اوپر کے جملوں کی پہلی صورت بمقابلہ دوسری صورت کے زیادہ بامحاورہ اور فصیح ہے۔


​کسی خاص عدد کے ساتھ بھی اسم اور فعل کو اس طرح استعمال کرنا صحیح ہے جیسے

اس وقت ہمارے کالج میں ایک ہزار لڑکا تعلیم پا رہا ہے یا

 اس وقت ہمارے کالج میں ایک ہزار لڑکے تعلیم پا رہے ہیں۔
​


----------



## Qureshpor

I believe in your post 7, you have solved the enigma! Thank you marrish SaaHib. I feel that the noun the word ہزار or ہزارہا etc qualifies is to be understood in a "generic" sense and is then in the singular. And a singular noun requires a singular verb! There must be a rule in Urdu for this type of construction which I (we) may have been aware of at some stage in the past but  ithas gradually faded away from our memories*.

اُس نے دو ہزار روپیہ خرچ کیا۔

One can also say:

اُس نے دو ہزار روپے خرچ کیے۔

*PS: The "Baba" on page 148 and 149 covers this subject although he does not mention the "generic" aspect. He says both versions of this construction are used and acceptable.

 ہزارہا مکان جل گیا
ہزاروں مکان جل گئے۔

(Looking at this section again, I do remember reading this!)


----------



## marrish

Qureshpor said:


> (Looking at this section again, I do remember reading this!)


The author is a certain Prof. Anand Varma from the Hindu College Dehli.


----------



## marrish

Qureshpor said:


> safar hai shart, musaafir-navaaz bahutere


I suppose the last word should be bahtere or bhatere because of metrical reasons (one short and two long syllables needed).


----------



## Qureshpor

marrish said:


> I suppose the last word should be bahtere or bhatere because of metrical reasons (one short and two long syllables needed).


I am afraid, as you know, I have no idea about meter. I just typed "bahutere" because I know how "bahuteraa" is spelt.

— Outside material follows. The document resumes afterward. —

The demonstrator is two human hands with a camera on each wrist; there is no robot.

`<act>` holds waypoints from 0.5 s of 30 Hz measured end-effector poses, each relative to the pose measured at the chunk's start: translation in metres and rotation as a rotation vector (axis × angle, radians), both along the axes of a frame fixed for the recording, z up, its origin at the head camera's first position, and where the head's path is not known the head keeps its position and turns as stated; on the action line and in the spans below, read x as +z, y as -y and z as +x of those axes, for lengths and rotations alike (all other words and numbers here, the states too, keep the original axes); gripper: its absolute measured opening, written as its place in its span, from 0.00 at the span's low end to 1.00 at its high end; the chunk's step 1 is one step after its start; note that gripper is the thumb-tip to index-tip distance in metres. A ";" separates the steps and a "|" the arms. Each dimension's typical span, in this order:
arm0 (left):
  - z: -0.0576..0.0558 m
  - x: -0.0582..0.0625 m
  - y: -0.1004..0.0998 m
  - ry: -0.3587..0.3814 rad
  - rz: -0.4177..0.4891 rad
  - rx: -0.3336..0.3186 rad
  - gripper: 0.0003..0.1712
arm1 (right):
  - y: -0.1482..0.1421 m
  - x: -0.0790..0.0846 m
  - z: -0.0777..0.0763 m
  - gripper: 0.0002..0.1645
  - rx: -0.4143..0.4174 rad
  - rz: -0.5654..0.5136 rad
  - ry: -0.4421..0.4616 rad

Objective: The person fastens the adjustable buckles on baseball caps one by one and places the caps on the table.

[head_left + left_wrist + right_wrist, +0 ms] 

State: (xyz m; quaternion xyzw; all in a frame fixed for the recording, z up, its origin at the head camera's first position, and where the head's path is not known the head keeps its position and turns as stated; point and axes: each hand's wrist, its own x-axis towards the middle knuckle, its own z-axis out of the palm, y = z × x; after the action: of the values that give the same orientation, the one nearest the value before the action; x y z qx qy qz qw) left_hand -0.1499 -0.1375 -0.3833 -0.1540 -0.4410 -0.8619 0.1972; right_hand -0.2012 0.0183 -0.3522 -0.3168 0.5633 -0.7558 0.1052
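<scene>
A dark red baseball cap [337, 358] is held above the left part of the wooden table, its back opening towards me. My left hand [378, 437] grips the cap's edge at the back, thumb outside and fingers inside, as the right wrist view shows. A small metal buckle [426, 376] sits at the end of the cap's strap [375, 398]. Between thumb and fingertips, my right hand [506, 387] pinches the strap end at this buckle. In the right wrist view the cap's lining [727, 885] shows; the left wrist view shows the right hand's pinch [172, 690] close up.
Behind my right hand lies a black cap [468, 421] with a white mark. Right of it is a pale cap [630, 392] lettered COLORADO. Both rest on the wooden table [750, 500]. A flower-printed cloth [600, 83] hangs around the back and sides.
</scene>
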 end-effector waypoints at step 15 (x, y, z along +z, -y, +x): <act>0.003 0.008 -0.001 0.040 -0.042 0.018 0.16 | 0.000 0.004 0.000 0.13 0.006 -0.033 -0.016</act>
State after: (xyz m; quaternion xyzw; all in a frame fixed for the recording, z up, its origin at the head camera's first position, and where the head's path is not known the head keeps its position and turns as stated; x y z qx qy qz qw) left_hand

H بہتيرا बहुतेरा _bahuterā_ , = H بہتير बहुतेर _bahuter_, [S. बहु+तरं], adj. & adv. Many, very many, most; much, very much, ever so much; abundant; greatly; for the greater part, mostly.


----------



## Alfaaz

Relevant thread: Urdu-Hindi: Singular noun after plural number


----------



## marrish

Qureshpor said:


> I am afraid, as you know, I have no idea about meter. I just typed "bahutere" because I know how "bahuteraa" is spelt.
> 
> H بہتيرا बहुतेरा _bahuterā_ , = H بہتير बहुतेर _bahuter_, [S. बहु+तरं], adj. & adv. Many, very many, most; much, very much, ever so much; abundant; greatly; for the greater part, mostly.


Of course it is spelt as it is and you are correct as to the word itself, but still, the shi3r doesn't scan with the original word. 

I have some rudimentary knowledge about meter and since I knew you didn't, I explained how the word could be read and the reason being the need of one short syllable and two long ones : -==

By the way: An impressive website in Urdu devoted to meter which I was introduced to by no-one else than @MonsieurGonzalito, very practical because you can let the website analyse the meter of a poem etc. is *aruuz.com* which I recommend as a basic aid-kit for meter matters.

But the reason of my "correction" is that I am also not completely certain of the form in which _bahutere_ must be read, while you can easily ask practising poets for opinion.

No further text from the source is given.